Hmmm. I think I see a parallell between the intuitive, Charyan
explanation, and this explanation. I think it all boils down to the
matter that there's some agreement needed between inherently negative
subjects and the verb: the negation of the subject should be carried over
to the verb. There still remains the conceptual fact that no loving gets
done, because there is not a person who does the loving.
>> Perhaps Charyan verbs must be marked with a negation marker to be used
>> in negation-spaces at all, unlike English verbs, which don't care.
> I s'pose that's one way of viewing mandatory redundant negation,
> especially since Charyan seems to use an inflection for negation.

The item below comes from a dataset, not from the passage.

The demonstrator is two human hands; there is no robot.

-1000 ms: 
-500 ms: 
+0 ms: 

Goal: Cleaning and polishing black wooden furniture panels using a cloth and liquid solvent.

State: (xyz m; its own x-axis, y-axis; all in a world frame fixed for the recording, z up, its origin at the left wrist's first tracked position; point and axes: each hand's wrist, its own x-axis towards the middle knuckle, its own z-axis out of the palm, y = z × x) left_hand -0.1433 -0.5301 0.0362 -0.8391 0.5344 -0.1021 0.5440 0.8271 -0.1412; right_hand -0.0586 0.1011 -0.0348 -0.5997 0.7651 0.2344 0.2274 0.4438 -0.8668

Just what I thought myself.
Ed Heil also wrote:
> So your analysis of double negatives would be correct. The only
> difference between this and a language in which double negatives
> really do negate twice (perhaps resulting in a positive) would be that
> in such a language, you could not use two successive negatives to
> indicate the same negative space; on the contrary, the second negative
> would have to create a negation-daughter-space from the original
> negation-daughter-space; this second negation space would block the
> inclusion of its focused material from the first one; that first one
> would contain, as a focus, the link to the focussed material in the
> second space which prevents its inclusion in the first; and this would
> be construed as blocking from the original parent space any such link,
> (and any such lack), and this would, in a roundabout way, compel the
> inclusion of the doubly-negated entities in the original space.
If I interpret this correctly, I think I understand that what Fauconnier
says is rather like what Matt said, namely that the negative marker is
a sort of agreement marker.
> Ugh, that was horrible to write! And I suspect, awkward to process,
Indeed, yes. This concept of 'spaces' reminds me a lot of my conceptual
model of namespaces in, say, C++... I wonder when the first object-oriented
theory of language will appear, since we've already had a functional
theory of language :-).
> which is why double negatives which behave "illogically" (i.e. do not
> turn into positives) are so common in natural languages. It's just
I've never bought into the notion that a linguistic utterance was in any
way like doing sums ;-).
In summary, I think that the obligatory negating of verbs used with
subjects negated by some form of <-tau> NEG is a matter of agreement
marker. The conceptual explanation behind this phenomenon is harder to
find, and while I know what the Charyan people think of it, I'm not sure
they are quite right, either.
A few gratuitous example sentences:
di luan do desh luan do *turantos luan do
2sMGH love 1sMGH everyone love 1sMGH nobody love 1sMGH
You love me Everyone loves me Nobody loves me
di tau.luan do ?desh tau.luan do turantos tau.luan do
2sMGH NEG.love 1sMGH everyone NEG.love 1sMGH nobody NEG.love 1sMGH
you don't love mei Everyone doesn't love me Nobody loves me
di taluan do desh taluan do turantos tau.taluan do
2sMGH hate 1sMGH everyone hate 1sMGH nobody NEG.hate 1sMGH
You hate me Everyone hates me Nobody hates me
Thanks a lot to everyone who helped me straighten this out!